Running a diverter flowmeter in wells producing sand or with heavy scale deposition requires careful risk assessment. Sand production can pack off behind the diverter packer, preventing the packer from deflating and trapping the tool in the wellbore — a costly fishing job. Scale deposits on the casing wall can prevent the packer from seating fully, resulting in bypass flow that undermines the total diversion measurement. In wells with significant sand production history, the diverter packer design must include a shear-pin release mechanism that allows the packer to be sheared open if conventional deflation fails. In heavily scaled wells, a clean-out run with a wireline scraper or coiled tubing wash should precede the production logging run to clear the scale from the packer seating area. Some operators prefer acoustic Doppler flowmeters or distributed temperature sensing (DTS) on fibre optic cable for flow profiling in high-risk wellbores where mechanical tool conveyance carries significant stuck tool risk.

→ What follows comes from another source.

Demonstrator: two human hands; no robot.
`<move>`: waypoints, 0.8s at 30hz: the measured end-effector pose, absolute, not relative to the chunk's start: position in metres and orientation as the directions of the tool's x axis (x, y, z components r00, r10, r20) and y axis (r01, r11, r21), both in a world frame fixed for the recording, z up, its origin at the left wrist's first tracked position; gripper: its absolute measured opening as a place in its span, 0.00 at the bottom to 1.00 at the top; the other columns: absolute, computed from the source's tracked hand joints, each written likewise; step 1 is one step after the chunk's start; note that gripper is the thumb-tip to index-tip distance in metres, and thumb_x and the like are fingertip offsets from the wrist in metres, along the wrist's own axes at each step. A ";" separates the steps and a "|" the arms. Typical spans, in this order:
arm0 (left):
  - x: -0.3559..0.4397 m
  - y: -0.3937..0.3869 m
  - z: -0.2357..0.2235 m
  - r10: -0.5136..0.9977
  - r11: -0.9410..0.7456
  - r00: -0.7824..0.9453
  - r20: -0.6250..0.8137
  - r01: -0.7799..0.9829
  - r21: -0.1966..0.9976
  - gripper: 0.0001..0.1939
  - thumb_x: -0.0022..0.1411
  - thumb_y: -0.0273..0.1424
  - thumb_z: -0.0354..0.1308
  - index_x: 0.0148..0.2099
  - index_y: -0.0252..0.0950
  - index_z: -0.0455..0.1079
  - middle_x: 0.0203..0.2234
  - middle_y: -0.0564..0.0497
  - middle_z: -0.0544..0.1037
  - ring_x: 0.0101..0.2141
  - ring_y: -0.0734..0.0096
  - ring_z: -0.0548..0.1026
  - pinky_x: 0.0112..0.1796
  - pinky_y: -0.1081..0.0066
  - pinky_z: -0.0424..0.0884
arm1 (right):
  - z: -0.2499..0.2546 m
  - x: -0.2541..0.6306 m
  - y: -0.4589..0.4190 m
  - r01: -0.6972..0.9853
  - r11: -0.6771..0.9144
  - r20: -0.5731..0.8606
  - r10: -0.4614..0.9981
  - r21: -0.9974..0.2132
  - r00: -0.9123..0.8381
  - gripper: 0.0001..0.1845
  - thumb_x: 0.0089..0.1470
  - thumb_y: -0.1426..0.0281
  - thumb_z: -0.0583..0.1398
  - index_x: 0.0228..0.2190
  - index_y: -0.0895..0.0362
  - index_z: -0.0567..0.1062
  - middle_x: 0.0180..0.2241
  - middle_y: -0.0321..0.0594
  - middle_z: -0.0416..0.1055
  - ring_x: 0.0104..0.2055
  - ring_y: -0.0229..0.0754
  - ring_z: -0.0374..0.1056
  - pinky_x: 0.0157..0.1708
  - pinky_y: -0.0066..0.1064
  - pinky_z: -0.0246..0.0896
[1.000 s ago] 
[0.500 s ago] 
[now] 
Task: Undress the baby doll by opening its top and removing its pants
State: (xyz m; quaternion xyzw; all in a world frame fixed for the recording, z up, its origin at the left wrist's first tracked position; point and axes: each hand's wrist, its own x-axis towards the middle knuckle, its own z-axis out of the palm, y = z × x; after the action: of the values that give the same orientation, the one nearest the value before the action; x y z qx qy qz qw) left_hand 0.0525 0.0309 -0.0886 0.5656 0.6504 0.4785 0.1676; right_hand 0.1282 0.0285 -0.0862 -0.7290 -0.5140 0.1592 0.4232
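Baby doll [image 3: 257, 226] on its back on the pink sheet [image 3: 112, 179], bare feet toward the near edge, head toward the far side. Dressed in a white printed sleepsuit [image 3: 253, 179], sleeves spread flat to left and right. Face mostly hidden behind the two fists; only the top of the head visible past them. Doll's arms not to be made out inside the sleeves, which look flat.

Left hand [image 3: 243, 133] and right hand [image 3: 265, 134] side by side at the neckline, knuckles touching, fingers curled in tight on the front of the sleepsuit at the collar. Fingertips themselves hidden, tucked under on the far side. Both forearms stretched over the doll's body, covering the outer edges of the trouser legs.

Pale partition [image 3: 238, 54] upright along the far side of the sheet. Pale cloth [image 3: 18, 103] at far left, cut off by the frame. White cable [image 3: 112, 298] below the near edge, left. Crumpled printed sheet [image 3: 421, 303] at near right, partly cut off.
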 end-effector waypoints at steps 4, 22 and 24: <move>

Why Diverter Flowmeters Matter in Oil and Gas
Knowing which intervals contribute flow and in what proportions is fundamental to managing mature field production, diagnosing declining wells, and optimising stimulation programmes in horizontal completions. Without zonal contribution data, operators must make production management decisions based on total well performance — they cannot distinguish a water breakthrough zone from an oil-producing zone, cannot identify which of 40 frac stages are carrying production, and cannot target workover or restimulation resources to the intervals with the highest incremental recovery potential. As global production increasingly comes from horizontal wells with complex multi-zone completions, the ability to determine production profiles within the horizontal lateral using diverter flowmeter technology is a critical tool for maintaining production rates, managing water handling costs, and maximising the recovery from the hundreds of billions of dollars invested in shale and tight oil well infrastructure worldwide.